# ACTIVITY
Reproduce exactly the line with "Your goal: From" and the lines after it. Stop at the last line of the data and include nothing else.

# DATA PROVIDED
=-=-=-=-=
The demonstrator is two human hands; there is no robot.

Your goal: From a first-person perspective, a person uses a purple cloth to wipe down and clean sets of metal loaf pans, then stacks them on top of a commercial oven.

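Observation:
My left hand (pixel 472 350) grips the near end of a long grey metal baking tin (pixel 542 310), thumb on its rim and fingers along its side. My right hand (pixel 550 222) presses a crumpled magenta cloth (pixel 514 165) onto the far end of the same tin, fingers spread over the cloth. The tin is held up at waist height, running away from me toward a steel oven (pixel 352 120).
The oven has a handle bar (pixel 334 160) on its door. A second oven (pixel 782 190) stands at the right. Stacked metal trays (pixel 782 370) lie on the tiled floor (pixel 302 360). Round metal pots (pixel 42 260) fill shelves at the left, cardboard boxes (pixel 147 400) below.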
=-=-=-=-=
# ANSWER AREA
Your goal: From a first-person perspective, a person uses a purple cloth to wipe down and clean sets of metal loaf pans, then stacks them on top of a commercial oven.

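Observation:
My left hand (pixel 472 350) grips the near end of a long grey metal baking tin (pixel 542 310), thumb on its rim and fingers along its side. My right hand (pixel 550 222) presses a crumpled magenta cloth (pixel 514 165) onto the far end of the same tin, fingers spread over the cloth. The tin is held up at waist height, running away from me toward a steel oven (pixel 352 120).
The oven has a handle bar (pixel 334 160) on its door. A second oven (pixel 782 190) stands at the right. Stacked metal trays (pixel 782 370) lie on the tiled floor (pixel 302 360). Round metal pots (pixel 42 260) fill shelves at the left, cardboard boxes (pixel 147 400) below.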

Nothing more will be written for this answer.